**DIRECTIONS:** All lines between the start of the listing below and the line containing "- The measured", inclusive, must be repeated exactly.

**SUPPLIED MATERIAL:**
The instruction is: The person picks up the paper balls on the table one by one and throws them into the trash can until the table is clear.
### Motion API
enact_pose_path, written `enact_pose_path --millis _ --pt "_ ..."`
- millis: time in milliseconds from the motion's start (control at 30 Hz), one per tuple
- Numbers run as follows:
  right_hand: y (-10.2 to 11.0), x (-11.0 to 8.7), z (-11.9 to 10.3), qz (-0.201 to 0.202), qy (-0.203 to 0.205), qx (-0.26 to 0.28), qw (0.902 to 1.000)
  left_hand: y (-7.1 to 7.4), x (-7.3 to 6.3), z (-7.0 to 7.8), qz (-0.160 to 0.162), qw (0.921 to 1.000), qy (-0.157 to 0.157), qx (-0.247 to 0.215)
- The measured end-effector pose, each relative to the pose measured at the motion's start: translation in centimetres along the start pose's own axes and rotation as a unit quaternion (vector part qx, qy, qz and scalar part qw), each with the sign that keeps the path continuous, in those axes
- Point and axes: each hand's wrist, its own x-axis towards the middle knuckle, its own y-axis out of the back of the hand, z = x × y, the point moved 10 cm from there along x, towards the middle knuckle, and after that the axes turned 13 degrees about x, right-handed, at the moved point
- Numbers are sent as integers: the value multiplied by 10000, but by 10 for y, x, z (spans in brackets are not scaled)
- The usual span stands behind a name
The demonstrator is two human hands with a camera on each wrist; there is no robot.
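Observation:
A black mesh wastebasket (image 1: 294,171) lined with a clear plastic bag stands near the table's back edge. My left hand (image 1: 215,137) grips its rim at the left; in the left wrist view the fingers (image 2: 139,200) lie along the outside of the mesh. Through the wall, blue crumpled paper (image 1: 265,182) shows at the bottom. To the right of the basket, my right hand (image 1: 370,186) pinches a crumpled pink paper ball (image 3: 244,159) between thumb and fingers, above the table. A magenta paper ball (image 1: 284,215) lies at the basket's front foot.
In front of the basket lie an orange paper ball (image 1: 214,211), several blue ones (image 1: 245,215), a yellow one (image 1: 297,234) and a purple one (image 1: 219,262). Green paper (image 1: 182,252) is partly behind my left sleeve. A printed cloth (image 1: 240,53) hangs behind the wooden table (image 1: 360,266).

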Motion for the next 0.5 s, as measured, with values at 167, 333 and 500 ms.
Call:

**EXERCISE OUTPUT:**
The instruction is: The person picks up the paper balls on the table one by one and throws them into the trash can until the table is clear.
### Motion API
enact_pose_path, written `enact_pose_path --millis _ --pt "_ ..."`
- millis: time in milliseconds from the motion's start (control at 30 Hz), one per tuple
- Numbers run as follows:
  right_hand: y (-10.2 to 11.0), x (-11.0 to 8.7), z (-11.9 to 10.3), qz (-0.201 to 0.202), qy (-0.203 to 0.205), qx (-0.26 to 0.28), qw (0.902 to 1.000)
  left_hand: y (-7.1 to 7.4), x (-7.3 to 6.3), z (-7.0 to 7.8), qz (-0.160 to 0.162), qw (0.921 to 1.000), qy (-0.157 to 0.157), qx (-0.247 to 0.215)
- The measured end-effector pose, each relative to the pose measured at the motion's start: translation in centimetres along the start pose's own axes and rotation as a unit quaternion (vector part qx, qy, qz and scalar part qw), each with the sign that keeps the path continuous, in those axes

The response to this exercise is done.